▶ [TASK DIRECTIONS]
Look below for the line holding "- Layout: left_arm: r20" and the line holding "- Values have". Transcribe exactly those lines and all lines between them, nothing more.

▶ [DATA SECTION]
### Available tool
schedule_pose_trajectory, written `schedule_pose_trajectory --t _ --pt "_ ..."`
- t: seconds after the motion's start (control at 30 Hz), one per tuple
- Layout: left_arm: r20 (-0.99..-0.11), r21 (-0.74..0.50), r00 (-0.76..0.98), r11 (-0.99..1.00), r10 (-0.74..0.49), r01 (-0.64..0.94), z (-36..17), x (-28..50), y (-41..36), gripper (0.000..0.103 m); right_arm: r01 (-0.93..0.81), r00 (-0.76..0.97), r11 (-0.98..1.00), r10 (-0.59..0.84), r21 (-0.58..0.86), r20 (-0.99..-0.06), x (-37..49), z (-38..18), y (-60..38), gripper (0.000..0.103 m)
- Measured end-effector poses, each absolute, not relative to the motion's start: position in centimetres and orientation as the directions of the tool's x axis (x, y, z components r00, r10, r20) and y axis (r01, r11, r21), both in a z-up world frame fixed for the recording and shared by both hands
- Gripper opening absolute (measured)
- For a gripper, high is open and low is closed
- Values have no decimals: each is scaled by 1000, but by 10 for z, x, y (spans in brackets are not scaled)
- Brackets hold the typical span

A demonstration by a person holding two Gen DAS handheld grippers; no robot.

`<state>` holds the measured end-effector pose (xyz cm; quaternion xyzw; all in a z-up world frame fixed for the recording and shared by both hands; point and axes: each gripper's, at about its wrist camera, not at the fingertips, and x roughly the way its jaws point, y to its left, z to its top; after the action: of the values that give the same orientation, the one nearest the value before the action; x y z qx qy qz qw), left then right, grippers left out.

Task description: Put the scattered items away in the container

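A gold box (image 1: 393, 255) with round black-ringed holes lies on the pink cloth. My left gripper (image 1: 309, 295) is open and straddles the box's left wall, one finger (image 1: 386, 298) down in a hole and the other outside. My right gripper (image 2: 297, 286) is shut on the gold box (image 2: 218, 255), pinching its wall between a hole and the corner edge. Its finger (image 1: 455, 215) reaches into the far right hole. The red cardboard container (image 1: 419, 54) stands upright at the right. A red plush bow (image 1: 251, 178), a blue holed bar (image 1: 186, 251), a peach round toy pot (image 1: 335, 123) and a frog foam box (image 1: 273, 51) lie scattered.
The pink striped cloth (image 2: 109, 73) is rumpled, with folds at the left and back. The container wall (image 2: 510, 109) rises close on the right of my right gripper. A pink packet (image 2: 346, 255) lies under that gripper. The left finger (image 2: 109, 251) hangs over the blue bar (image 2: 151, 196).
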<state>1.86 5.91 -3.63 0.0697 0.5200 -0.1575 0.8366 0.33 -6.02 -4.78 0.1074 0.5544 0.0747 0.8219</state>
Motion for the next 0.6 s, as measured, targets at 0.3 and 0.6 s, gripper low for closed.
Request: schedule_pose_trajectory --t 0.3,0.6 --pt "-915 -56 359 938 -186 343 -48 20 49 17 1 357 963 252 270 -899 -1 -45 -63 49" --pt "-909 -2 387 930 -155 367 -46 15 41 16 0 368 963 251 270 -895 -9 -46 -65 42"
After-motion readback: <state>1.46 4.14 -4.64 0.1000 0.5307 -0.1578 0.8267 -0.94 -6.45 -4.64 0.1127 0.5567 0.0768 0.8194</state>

▶ [RESPONSE TO THE TASK]
- Layout: left_arm: r20 (-0.99..-0.11), r21 (-0.74..0.50), r00 (-0.76..0.98), r11 (-0.99..1.00), r10 (-0.74..0.49), r01 (-0.64..0.94), z (-36..17), x (-28..50), y (-41..36), gripper (0.000..0.103 m); right_arm: r01 (-0.93..0.81), r00 (-0.76..0.97), r11 (-0.98..1.00), r10 (-0.59..0.84), r21 (-0.58..0.86), r20 (-0.99..-0.06), x (-37..49), z (-38..18), y (-60..38), gripper (0.000..0.103 m)
- Measured end-effector poses, each absolute, not relative to the motion's start: position in centimetres and orientation as the directions of the tool's x axis (x, y, z components r00, r10, r20) and y axis (r01, r11, r21), both in a z-up world frame fixed for the recording and shared by both hands
- Gripper opening absolute (measured)
- For a gripper, high is open and low is closed
- Values have no decimals: each is scaled by 1000, but by 10 for z, x, y (spans in brackets are not scaled)

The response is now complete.